В конце февраля 2022 г. я перечитал свою самую первую статью о русско-украинских отношениях, написанную около 30 лет назад и уже отчасти мною подзабытую. Та статья рассказывала, что писала западноукраинская пресса о России и русских в начале 1990-х годов[1]. В ней оказалось много такого, что в свете произошедшего через 30 лет после ее написания приобретало новое звучание, и, отчасти, помогало понять причины текущих событий. Редакция журнала «Россия в глобальной политике» согласилась с предложением перепечатать статью, ничего не меняя в тексте, только добавив курсивом немного пояснений[2]. Посмотрев в свете этого опыта на свои работы об истории «украинского вопроса», о политике Украины и русско-украинских отношениях уже после распада СССР, я понял, что многие из них приобрели теперь новую актуальность. И убедился, что мне не стыдно за то, что и как я писал на этот счет 30, 20 или 10 лет назад. Все работы печатаются в том виде, в каком они были изначально опубликованы в разные годы в разных журналах и сборниках, что делает неизбежным некоторые повторы.
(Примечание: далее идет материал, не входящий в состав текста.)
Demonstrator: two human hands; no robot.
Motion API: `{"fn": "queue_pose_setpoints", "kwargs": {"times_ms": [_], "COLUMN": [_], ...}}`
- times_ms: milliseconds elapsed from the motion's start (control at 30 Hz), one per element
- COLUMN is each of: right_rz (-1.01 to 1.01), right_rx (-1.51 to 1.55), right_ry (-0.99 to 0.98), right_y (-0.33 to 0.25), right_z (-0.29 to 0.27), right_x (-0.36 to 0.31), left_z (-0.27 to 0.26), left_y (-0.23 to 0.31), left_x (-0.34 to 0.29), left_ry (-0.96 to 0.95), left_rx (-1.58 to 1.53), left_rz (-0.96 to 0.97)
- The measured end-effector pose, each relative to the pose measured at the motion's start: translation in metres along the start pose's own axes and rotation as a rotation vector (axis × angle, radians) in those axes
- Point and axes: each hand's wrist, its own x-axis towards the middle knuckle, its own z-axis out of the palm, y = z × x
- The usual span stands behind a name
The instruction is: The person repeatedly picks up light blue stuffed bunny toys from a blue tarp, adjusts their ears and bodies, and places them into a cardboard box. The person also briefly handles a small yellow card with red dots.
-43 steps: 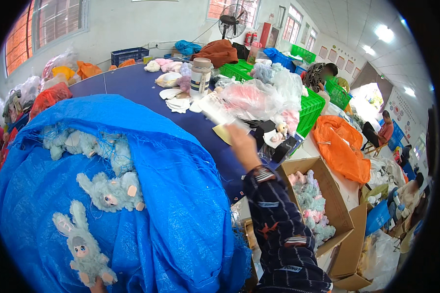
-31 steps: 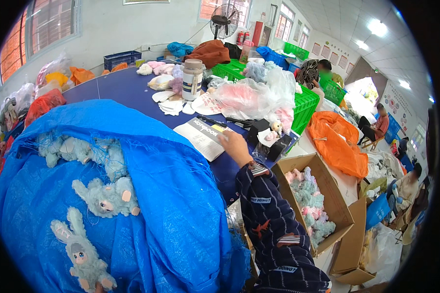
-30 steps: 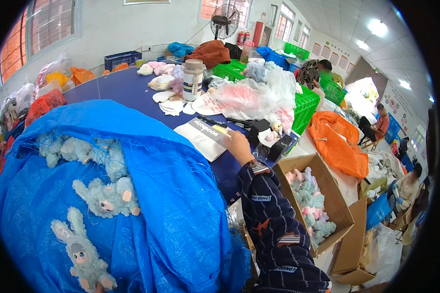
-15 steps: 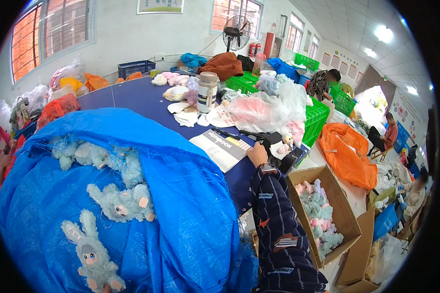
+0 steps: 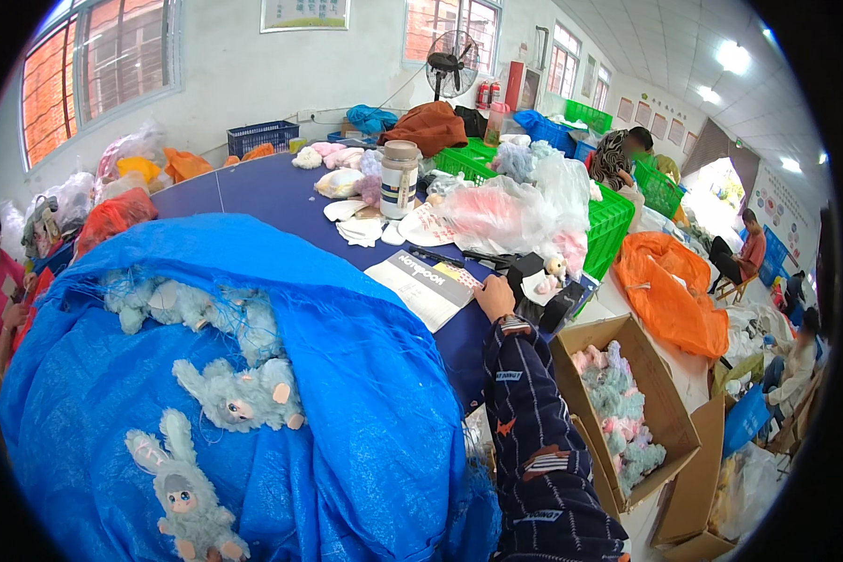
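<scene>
My right hand [image 5: 495, 297] rests on the blue tabletop by the right edge of an open notebook [image 5: 420, 288]. Its fingers look curled together, and whatever may be in them is hidden. Only a small skin-coloured patch, perhaps my left hand [image 5: 214, 555], shows at the lower edge under a pale blue plush rabbit [image 5: 185, 501]. That rabbit lies face up on a large blue woven sack [image 5: 365, 440]. A second plush rabbit [image 5: 239, 398] lies on its side above it, and several more plush toys [image 5: 197, 309] show under the sack's fold.
A cardboard box [image 5: 670, 412] with pastel plush pieces stands right of my forearm. On the table are a lidded jar [image 5: 399, 183], white fabric pieces and plastic-wrapped plush. Green crates [image 5: 609, 220] and an orange sack [image 5: 665, 290] lie beyond. Several people sit or stand around the room.
The view has shifted slightly, so the sack and rabbits appear a little lower and to the right. My right hand stays in the same place beside the notebook.
</scene>
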Motion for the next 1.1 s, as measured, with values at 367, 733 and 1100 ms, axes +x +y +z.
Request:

Оценивая сегодня эти 30 лет, в течение которых я с большей или меньшей интенсивностью занимался украинской проблематикой, легко заметить, что почти все мои работы, будь то исторические, которых большинство, или политологические, сфокусированы на одной большой теме. Так или иначе, но они обсуждают проблему формирования национальных идентичностей. Нужно оговориться, что тема «идентичности» в целом постепенно обретала свои методологические основания именно в это время. В 1990-е вместе со всеми постсоветскими гуманитариями я осваивал проблематику nationalism studies[3]. Тогда же мы спорили, в том числе с украинскими коллегами, об уместности повторения в современных России и Украине усилий националистов XIX в. по построению национальных исторических нарративов[4]. Знаменитая статья Роджерса Брубейкера и Фредерика Купера «За пределами идентичности»[5] появилась в том же 2000 г., что и моя монография «Украинский вопрос в политике властей и русском общественном мнении»[6], о которой мы еще поговорим.
В 2000-е годы я был участником бума «имперских исследований», в котором меня интересовали прежде всего вопросы взаимодействия империй и национализма[7]. Я старался показать, что во многих европейских империях власти не только противодействовали сепаратистскому национализму окраин, но участвовали в строительстве нации в ядре империи, в формировании представления о национальной территории и о составе имперской нации. В этом сравнительном контексте усилия Российской империи по строительству общерусской нации выглядели не аномалией, но частью общеевропейской тенденции.
В то же время континентальный характер Российской империи и ее «окраинное» положение в отношении Европы придавали этому процессу особенные черты. При этом следует учесть, что в отличие от своих континентальных империй-соседей – Османской и Габсбургской, Российская империя в XIX в. была в фазе роста. Возникший в XX в. на пространстве бывшей Российской империи СССР «отменил» и распад Российской империи, и имперский проект строительства большой русской нации. Только в конце XX в. распад СССР заново обострил вопрос политического структурирования евразийского пространства. Комбинация всех этих факторов сделала по своему уникальной историю строительства большой русской нации, что отразилось (и отражается до сих пор) и на истории зауральских владений империи, и на истории украинского вопроса.